Although a district court may, on an appropriate record, grant summary judgment sua sponte--after giving the party against which the court is contemplating such a decision notice and an opportunity to present evidence and arguments in opposition--the court, in considering such a decision, is required to view the record in the light most favorable to the party against which summary judgment is contemplated and to resolve all ambiguities and draw all factual inferences in favor of that party. Summary judgment is not appropriate if the evidence is such that a reasonable jury could return a verdict in favor of the party against which summary judgment is contemplated.

Facts:

Plaintiffs NetJets Aviation, Inc., and NetJets Sales, Inc. (collectively "NetJets"), appeal from so much of a judgment of the United States District Court for the Southern District of New York, Deborah A. BattsJudge, as summarily dismissed their claims against defendant LHC Communications, LLC ("LHC"), for breach of contract and their claims against defendant Laurence S. Zimmerman, as LHC's alter ego, for breach of contract and account stated. The district court, having granted partial summary judgment in favor of NetJets on account-stated claims against LHC, sua sponte dismissed NetJets's breach-of-contract claims against LHC on the ground that they were duplicative of the account-stated claims. The court sua sponte granted summary judgment dismissing NetJets's claims against Zimmerman on the ground that NetJets had not adduced sufficient evidence to pierce the corporate veil. On appeal, NetJets contended principally that the district court erred in treating its breach-of-contract claims as duplicative of its account-stated claims, because the pertinent contracts allow NetJets to recover not only the balances due on LHC's accounts but also attorneys' fees. Netjets also claimed that the district court erred in concluding that there was not sufficient evidence to support its breach-of-contract and account-stated claims against Zimmerman as LHC's alter ego.

Issue:

Did the district court err in dismissing NetJets’ claims against LHC for breach of contract and NetJets’ claims against Zimmerman, as LHC's alter ego, for breach of contract and account stated?

Answer:

Yes

Conclusion:

NetJets’ breach-of-contract claims against the LHC were erroneously dismissed and NetJets were entitled to trial on the contract and account-stated claims against Zimmerman as LHC's alter ego.
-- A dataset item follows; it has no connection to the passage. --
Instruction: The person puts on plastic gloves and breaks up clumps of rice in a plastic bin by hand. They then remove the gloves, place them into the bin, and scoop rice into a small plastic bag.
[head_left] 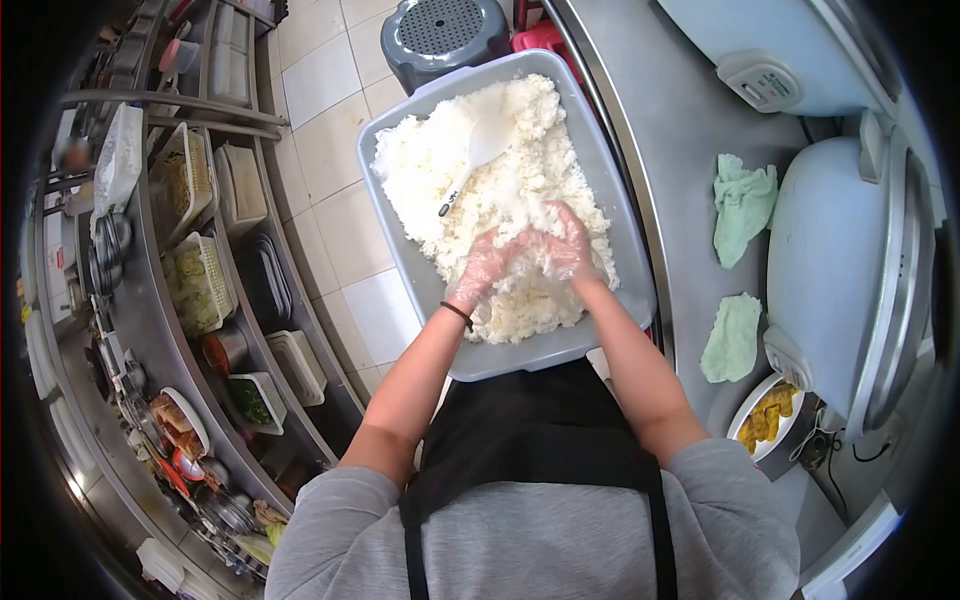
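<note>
A grey plastic tub (630,250) is heaped with cooked white rice (545,150). Both hands wear clear plastic gloves and are sunk in the rice on the near side. My left hand (480,265) curls around rice, with a dark band at its wrist. Close beside it, my right hand (562,240) bends its fingers inward over the same clump, some fingertips hidden by grains. A white rice paddle (490,140) lies on the rice beyond my hands, its handle pointing toward me.
Right of the tub, a steel counter (640,90) carries large rice cookers (840,260), green cloths (742,205) and a bowl of yellow food (768,415). A grey stool (445,40) stands beyond the tub. Shelves on the left hold food baskets (200,285).
</note>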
As attorneys' fees based on contract clauses could not be recovered on claims for account stated, NetJets' contract claims were not duplicative of the claims for account stated. Both the question of whether LHC was operated as Zimmerman’s alter ego and the question of whether it was so operated in a way that showed fraud, illegality, bad faith, or an overall element of injustice or unfairness, remained to be answered by the factfinder after trial.